Well, after the first few bars of River Deep my brother-in-law Ernie and I exchanged glances and then exploded with mirth. It sounded like a sort of musical cartoon. We waited for it to take off with some spirited reel time variations. It didn't happen - the tune remained grounded, faithfully rendered more or less note for note with fiddles, whistles and accordion replacing electric guitars and keyboards with an additional dominant but uninspiring bass line.

Sadly the whole album follows this pattern, uninspired, lacking the passion we expect from De Dannan and which the compositions deserve. The players, all gifted instrumentalists, plod through each track and there are NO vocals. A pity because most of the tracks are songs and really need the words to make them work - few stand up as tunes in their own right. The participation of Andrew Murray in the recording might, just might, have saved it from being the horrible aberration it is.

Even on the instrumental "Parisienne Walkways" they strip any feeling out of the tune - Gavin's flute and Hickey's box are no substitute for the majestic guitar playing of Gary Moore and so often the CD just doesn't work, even the pipes are strangely muted on Love Hurts and Whiter Shade of Pale. They take a powerful rock opera like Bohemian Rhapsody and turn it into a teen soap opera. Not just a joke but a sick joke.

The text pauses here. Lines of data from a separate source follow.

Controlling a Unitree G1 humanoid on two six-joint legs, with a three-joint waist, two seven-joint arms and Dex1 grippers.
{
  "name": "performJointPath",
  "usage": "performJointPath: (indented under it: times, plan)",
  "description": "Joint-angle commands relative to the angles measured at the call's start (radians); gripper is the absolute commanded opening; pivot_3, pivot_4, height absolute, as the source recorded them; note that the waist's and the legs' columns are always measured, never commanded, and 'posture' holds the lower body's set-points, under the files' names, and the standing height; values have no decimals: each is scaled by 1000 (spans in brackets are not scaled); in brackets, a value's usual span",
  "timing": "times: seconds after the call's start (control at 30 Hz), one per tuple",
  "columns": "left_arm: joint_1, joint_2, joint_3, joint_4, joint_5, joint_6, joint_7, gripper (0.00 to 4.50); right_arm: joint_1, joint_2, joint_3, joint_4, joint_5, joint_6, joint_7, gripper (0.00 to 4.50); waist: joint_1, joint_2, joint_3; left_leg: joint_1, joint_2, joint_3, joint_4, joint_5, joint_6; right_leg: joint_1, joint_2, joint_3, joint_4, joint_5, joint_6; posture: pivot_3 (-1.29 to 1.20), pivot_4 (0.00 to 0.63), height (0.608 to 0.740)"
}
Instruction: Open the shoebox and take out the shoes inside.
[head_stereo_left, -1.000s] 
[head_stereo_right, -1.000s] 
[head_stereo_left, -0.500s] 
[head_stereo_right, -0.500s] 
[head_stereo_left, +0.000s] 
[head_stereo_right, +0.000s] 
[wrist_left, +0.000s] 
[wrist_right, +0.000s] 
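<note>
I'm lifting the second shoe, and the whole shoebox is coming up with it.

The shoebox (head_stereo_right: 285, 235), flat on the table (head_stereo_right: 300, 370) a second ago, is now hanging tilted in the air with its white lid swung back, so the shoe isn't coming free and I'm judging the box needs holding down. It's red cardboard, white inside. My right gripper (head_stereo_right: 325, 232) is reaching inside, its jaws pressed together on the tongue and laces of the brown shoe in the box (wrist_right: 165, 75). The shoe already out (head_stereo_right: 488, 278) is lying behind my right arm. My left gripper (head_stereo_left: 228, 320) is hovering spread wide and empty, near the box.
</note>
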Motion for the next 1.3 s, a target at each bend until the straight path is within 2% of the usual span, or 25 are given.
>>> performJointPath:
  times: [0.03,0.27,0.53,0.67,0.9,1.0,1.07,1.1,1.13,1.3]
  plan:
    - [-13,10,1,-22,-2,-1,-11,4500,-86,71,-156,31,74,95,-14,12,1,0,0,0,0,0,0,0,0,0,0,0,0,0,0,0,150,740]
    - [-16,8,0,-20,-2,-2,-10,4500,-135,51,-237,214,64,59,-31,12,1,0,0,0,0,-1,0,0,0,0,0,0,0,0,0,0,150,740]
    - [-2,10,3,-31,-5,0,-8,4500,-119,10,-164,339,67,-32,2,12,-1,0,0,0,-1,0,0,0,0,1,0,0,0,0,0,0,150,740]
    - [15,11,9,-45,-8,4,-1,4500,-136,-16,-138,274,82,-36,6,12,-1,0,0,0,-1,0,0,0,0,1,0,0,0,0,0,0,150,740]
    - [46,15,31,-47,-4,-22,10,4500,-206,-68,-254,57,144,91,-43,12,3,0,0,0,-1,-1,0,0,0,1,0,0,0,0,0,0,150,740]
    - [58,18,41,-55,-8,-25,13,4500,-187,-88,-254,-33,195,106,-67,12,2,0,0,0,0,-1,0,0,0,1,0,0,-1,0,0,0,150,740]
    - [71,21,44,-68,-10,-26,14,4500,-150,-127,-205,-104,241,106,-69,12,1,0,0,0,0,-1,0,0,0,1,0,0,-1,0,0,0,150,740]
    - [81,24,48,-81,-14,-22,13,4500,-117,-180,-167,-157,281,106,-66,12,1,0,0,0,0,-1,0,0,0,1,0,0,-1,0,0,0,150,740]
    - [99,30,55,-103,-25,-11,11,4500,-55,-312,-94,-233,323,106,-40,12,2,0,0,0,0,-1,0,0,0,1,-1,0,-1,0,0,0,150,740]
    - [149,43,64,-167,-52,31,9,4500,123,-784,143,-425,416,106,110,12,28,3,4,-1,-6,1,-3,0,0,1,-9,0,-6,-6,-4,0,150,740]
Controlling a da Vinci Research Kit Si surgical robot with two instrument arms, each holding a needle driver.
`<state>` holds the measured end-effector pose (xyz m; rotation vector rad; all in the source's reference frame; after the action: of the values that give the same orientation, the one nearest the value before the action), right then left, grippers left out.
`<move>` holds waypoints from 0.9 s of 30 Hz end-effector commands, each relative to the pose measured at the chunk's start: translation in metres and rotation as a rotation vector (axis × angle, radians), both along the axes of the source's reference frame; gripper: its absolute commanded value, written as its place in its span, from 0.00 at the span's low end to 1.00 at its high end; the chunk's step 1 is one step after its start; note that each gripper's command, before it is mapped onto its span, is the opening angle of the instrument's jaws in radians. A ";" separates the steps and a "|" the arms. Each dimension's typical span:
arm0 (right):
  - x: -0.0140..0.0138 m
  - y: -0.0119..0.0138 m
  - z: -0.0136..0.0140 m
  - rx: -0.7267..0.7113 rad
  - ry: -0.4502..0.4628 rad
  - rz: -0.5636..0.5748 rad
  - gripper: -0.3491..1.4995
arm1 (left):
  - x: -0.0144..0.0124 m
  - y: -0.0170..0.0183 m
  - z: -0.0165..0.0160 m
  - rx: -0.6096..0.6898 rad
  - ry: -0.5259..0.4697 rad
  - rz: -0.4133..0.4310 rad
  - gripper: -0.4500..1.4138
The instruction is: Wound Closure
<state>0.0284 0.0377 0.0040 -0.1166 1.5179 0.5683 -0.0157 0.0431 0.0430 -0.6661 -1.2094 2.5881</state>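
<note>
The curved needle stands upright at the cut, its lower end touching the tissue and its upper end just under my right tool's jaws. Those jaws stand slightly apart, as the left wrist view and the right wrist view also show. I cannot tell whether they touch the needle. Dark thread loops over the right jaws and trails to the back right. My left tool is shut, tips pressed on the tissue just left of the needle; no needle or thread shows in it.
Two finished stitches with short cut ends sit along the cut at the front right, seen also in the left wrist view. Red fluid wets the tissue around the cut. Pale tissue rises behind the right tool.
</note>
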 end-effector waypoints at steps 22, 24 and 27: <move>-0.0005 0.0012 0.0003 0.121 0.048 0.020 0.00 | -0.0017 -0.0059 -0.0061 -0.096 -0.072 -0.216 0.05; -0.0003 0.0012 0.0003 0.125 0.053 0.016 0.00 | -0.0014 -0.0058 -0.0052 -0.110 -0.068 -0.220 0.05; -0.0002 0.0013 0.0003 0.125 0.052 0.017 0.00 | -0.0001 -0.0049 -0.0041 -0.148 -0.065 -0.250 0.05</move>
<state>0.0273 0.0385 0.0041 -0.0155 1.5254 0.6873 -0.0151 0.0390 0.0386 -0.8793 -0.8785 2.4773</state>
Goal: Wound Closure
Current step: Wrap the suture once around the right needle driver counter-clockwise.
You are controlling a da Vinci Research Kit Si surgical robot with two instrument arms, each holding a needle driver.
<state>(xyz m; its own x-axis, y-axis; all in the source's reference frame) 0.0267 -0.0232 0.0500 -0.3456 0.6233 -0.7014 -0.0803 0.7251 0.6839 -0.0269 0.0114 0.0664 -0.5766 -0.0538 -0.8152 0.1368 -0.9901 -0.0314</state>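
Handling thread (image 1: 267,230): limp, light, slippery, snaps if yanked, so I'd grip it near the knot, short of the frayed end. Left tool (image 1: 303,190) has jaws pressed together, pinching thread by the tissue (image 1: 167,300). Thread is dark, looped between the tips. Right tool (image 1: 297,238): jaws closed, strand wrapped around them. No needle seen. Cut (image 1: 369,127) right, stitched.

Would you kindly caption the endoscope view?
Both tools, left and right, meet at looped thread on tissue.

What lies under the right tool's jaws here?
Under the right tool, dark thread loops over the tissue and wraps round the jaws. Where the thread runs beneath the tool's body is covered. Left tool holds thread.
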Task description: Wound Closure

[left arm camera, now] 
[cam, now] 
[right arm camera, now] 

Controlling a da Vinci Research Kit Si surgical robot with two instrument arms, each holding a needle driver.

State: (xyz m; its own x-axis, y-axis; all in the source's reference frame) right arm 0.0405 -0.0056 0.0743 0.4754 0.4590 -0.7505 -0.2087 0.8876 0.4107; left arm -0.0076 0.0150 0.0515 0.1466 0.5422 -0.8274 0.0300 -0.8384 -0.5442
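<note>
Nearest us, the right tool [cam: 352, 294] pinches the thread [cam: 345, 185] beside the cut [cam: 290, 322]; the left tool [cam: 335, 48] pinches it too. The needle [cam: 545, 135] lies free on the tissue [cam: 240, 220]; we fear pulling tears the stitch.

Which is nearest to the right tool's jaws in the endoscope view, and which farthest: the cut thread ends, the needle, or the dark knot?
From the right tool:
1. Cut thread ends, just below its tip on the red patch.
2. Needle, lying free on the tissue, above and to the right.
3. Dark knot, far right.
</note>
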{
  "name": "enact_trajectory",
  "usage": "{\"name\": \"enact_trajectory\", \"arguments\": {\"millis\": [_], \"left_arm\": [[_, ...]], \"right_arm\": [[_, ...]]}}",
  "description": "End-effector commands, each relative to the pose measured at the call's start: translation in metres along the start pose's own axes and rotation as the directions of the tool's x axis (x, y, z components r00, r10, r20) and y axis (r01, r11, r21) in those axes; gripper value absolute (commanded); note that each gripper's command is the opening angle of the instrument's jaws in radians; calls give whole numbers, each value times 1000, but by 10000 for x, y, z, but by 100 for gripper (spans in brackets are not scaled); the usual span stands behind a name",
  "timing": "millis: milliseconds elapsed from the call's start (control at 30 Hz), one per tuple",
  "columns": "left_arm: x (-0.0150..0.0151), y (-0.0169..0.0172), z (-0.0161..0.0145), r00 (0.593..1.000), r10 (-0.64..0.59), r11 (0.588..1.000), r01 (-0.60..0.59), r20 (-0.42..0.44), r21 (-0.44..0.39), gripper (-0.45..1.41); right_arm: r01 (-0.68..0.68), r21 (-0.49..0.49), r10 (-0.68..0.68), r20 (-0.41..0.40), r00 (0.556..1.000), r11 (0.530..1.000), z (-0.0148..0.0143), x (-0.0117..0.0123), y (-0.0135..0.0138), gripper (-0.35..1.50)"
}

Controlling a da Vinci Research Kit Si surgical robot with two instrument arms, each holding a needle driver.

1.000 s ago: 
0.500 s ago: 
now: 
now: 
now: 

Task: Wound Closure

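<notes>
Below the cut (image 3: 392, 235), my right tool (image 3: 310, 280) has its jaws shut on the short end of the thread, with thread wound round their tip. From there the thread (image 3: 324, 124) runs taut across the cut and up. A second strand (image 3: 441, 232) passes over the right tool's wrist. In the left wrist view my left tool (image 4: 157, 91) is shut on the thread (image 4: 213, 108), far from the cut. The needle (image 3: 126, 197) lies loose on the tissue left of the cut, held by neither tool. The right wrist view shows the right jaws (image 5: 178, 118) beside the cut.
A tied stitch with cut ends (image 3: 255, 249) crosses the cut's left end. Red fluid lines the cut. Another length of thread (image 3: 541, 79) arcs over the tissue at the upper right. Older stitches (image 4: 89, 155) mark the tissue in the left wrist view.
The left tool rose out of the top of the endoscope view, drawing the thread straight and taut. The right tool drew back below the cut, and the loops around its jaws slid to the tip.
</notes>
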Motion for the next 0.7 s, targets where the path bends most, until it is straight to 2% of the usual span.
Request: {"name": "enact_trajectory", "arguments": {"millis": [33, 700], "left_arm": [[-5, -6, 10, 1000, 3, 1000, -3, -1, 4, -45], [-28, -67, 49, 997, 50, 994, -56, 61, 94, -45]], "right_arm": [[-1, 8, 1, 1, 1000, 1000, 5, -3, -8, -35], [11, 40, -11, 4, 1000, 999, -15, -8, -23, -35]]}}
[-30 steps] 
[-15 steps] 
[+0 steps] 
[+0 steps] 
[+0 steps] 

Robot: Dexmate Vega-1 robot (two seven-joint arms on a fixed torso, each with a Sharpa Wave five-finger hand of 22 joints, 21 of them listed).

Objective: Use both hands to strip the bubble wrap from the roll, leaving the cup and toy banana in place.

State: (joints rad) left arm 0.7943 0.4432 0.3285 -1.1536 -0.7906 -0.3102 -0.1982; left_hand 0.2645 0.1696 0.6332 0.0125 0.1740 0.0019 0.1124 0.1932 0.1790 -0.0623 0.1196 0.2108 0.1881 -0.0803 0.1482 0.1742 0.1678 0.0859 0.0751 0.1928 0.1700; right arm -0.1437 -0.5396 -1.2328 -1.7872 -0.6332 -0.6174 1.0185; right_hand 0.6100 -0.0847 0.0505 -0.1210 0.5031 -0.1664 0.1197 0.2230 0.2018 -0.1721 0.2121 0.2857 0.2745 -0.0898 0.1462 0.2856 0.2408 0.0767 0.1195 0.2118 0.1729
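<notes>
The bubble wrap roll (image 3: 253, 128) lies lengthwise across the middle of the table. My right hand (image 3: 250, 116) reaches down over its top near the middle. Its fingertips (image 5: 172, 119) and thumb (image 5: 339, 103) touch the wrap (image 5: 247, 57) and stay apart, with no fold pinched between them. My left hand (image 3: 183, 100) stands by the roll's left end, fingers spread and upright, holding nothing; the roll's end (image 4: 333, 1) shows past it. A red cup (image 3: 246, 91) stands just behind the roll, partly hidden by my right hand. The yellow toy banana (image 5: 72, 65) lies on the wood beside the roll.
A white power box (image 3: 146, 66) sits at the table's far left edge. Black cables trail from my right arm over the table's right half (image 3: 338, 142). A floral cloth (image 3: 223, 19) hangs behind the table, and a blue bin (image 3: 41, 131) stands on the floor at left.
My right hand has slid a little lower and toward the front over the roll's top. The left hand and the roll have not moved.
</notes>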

The tunes which work best are Hey Jude, which they have already covered on other CDs, and conventional traditional tunes Sally Gardens, Rocks of Bawn and Fr McKenzie's Jig. Sadly, the whole exploitative enterprise reeks of economic rather than artistic motivation, and sounds like it is played from score sheets rather than from the heart. This should be filed along side your "Greatest Hits of Neil Sedaka Played on Panpipes" CDs. I really cannot recommend the recording to anyone. Come on Frankie and Co, you can do so much better than this.